PROBLEM TO SOLVE = When you find the line with "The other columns" among the records below, reproduce it and each line after it exactly, ending with the line with "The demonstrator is".

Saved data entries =
***
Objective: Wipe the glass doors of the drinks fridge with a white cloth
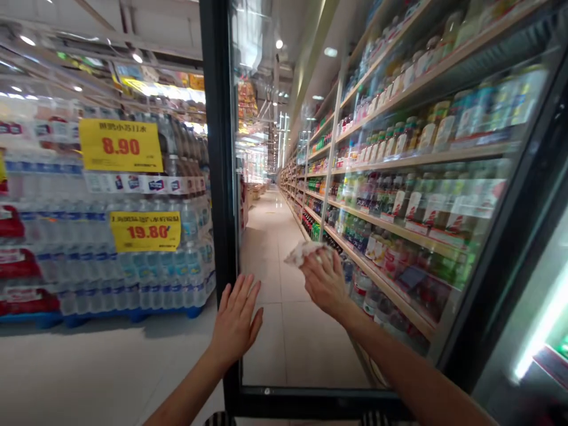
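Observation:
An open glass cooler door (284, 177) with a black frame (219, 177) stands in front of me. My left hand (236, 322) lies flat and open against the door's left frame edge, fingers spread upward. My right hand (323, 281) is closed on a crumpled white cloth (304, 252) and presses it against the glass pane, about mid-height. Through the glass I see the aisle and shelves of bottled drinks (399, 195).
Stacked packs of bottled water (133, 260) with yellow price signs (120, 145) stand at left on a blue pallet. A long tiled aisle (270, 248) runs ahead. The lit cooler interior (541, 331) is at the far right.

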A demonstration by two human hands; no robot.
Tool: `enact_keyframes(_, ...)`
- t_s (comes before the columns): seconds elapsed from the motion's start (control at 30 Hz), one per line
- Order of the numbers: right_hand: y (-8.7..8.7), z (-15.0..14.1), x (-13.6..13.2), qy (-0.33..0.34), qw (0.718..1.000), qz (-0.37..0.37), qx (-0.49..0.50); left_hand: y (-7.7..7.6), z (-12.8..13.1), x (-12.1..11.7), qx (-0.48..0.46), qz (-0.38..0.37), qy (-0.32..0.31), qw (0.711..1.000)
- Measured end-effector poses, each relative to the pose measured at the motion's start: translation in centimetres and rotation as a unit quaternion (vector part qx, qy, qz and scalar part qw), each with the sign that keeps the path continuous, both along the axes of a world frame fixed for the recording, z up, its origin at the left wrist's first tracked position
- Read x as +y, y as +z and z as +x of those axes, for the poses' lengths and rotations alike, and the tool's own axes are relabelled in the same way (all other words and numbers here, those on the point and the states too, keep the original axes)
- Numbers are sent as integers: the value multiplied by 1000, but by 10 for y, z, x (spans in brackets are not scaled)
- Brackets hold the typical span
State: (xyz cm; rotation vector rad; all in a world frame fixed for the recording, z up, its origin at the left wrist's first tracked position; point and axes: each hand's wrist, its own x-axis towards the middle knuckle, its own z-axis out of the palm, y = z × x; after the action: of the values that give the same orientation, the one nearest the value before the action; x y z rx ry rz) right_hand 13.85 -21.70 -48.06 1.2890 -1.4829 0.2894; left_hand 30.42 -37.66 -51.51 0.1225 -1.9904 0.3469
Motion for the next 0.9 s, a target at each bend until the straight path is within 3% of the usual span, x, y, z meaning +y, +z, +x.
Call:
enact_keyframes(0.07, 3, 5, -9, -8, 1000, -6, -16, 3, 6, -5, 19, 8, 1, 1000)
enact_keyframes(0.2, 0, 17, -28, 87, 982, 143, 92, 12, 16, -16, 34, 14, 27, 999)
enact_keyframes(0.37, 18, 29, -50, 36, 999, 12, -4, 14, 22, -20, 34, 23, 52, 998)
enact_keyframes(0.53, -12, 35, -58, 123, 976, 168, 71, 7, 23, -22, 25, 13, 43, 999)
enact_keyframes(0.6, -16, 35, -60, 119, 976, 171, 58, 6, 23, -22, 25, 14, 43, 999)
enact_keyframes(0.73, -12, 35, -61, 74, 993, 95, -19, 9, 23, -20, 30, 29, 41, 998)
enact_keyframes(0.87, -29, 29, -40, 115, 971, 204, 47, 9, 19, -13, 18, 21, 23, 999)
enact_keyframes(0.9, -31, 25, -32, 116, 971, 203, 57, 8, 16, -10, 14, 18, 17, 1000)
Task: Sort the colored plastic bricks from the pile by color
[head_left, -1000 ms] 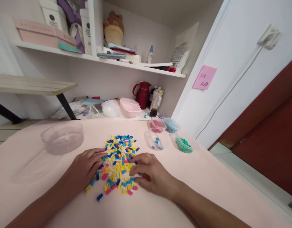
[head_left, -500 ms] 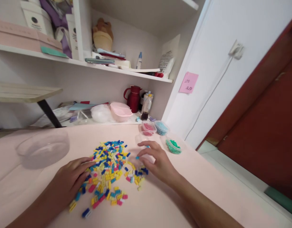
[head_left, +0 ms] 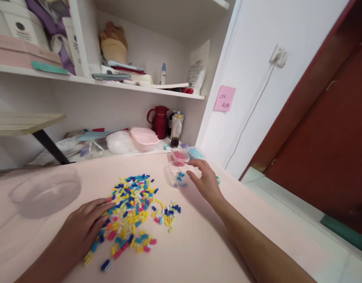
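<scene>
A loose pile of small toy bricks (head_left: 130,200) in yellow, navy, teal, pink and white spreads over the table. Along its left side rests my left hand (head_left: 83,224), fingers stretched out and touching the bricks at the edge. My right hand (head_left: 208,184) hovers just right of a small clear tub (head_left: 170,177), its thumb and fingers apart with nothing visible between them. Several teal bricks (head_left: 180,177) lie in that tub. Behind it is a tub of pink bricks (head_left: 179,155), and beside that a tub of light blue ones (head_left: 195,153). My right hand mostly hides some green bricks (head_left: 218,180).
A large clear round bowl (head_left: 45,192) stands at the left of the pink tabletop (head_left: 181,259). At the back are a pink basin (head_left: 144,138), a red jug (head_left: 159,122) and a bottle of dark liquid (head_left: 175,133), under a shelf (head_left: 157,89). A wooden stand (head_left: 24,124) juts in from the left.
My right hand has moved right and away, off the clear tub, uncovering the teal bricks in it and covering the green ones. My left hand stays by the pile. The view has shifted slightly.
</scene>
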Available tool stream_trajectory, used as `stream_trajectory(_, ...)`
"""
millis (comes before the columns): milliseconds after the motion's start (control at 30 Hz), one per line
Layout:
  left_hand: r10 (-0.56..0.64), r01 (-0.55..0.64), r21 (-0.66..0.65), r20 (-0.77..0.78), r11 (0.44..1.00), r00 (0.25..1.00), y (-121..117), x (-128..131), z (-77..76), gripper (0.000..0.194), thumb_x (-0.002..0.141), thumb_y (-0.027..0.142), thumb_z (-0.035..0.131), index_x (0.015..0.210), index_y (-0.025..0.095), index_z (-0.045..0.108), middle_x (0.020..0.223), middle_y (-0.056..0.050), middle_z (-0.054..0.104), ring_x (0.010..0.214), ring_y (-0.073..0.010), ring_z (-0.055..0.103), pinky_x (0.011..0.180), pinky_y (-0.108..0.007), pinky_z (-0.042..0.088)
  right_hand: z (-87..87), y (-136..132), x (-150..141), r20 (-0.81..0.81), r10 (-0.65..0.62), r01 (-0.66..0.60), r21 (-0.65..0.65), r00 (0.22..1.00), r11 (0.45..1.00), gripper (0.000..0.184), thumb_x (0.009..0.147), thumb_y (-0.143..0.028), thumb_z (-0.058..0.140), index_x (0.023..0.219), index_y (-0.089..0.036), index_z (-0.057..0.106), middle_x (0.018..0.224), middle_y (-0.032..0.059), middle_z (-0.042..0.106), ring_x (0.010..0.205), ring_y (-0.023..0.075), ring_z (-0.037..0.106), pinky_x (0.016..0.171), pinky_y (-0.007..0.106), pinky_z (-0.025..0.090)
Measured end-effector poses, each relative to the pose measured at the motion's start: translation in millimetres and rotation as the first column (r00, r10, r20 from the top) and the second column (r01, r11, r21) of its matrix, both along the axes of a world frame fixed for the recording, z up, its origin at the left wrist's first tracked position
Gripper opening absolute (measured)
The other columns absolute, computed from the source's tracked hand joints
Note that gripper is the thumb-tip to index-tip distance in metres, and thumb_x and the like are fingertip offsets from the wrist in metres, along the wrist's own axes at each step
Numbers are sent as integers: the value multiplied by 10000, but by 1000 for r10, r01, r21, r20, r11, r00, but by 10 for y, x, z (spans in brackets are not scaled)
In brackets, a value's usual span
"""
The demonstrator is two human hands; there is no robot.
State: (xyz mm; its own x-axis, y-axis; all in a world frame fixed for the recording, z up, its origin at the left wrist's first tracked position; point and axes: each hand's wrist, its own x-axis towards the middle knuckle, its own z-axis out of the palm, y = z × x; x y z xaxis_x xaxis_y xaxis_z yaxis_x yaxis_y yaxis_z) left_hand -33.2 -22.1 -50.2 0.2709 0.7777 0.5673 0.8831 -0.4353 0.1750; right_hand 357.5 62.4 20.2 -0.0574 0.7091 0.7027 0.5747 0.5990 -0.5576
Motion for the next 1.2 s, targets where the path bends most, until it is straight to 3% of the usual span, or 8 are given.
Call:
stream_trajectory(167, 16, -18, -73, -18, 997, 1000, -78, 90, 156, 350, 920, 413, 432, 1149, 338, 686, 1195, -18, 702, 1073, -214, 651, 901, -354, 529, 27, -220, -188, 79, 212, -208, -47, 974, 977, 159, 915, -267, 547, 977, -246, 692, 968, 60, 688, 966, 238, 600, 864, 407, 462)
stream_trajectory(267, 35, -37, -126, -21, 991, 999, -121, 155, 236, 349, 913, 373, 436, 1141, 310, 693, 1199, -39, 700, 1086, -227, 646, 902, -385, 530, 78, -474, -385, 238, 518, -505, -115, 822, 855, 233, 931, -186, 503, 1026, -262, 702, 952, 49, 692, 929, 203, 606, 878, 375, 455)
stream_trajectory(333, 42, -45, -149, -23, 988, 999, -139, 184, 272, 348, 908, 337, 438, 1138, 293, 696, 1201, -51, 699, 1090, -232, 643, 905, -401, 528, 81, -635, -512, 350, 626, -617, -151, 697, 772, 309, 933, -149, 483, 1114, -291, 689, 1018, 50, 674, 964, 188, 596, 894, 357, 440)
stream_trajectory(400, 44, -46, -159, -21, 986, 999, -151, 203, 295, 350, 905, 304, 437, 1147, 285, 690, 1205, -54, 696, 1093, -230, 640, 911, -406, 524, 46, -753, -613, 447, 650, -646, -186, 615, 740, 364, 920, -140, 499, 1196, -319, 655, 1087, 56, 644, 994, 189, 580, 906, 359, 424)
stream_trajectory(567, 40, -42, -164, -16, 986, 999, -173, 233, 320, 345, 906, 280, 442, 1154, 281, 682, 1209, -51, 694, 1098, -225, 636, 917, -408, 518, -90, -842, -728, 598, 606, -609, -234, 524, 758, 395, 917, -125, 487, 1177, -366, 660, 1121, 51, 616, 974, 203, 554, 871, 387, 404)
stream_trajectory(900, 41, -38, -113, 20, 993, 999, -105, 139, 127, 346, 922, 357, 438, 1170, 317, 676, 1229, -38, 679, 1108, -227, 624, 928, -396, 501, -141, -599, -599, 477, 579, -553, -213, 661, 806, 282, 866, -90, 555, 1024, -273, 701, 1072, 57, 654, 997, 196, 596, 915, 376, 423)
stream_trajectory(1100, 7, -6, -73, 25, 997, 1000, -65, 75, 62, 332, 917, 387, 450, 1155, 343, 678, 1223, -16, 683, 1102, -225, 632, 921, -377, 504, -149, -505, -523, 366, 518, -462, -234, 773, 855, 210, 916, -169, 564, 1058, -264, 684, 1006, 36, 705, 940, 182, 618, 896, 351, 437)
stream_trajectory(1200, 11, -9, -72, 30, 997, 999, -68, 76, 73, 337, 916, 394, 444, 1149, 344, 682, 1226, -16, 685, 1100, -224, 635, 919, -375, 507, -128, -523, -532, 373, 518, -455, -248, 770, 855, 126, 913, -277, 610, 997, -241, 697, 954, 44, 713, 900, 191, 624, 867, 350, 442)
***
SOLUTION FOR THIS TASK =
The other columns absolute, computed from the source's tracked hand joints
Note that gripper is the thumb-tip to index-tip distance in metres, and thumb_x and the like are fingertip offsets from the wrist in metres, along the wrist's own axes at each step
Numbers are sent as integers: the value multiplied by 10000, but by 1000 for r10, r01, r21, r20, r11, r00, but by 10 for y, x, z (spans in brackets are not scaled)
In brackets, a value's usual span
"""
The demonstrator is two human hands; there is no robot.

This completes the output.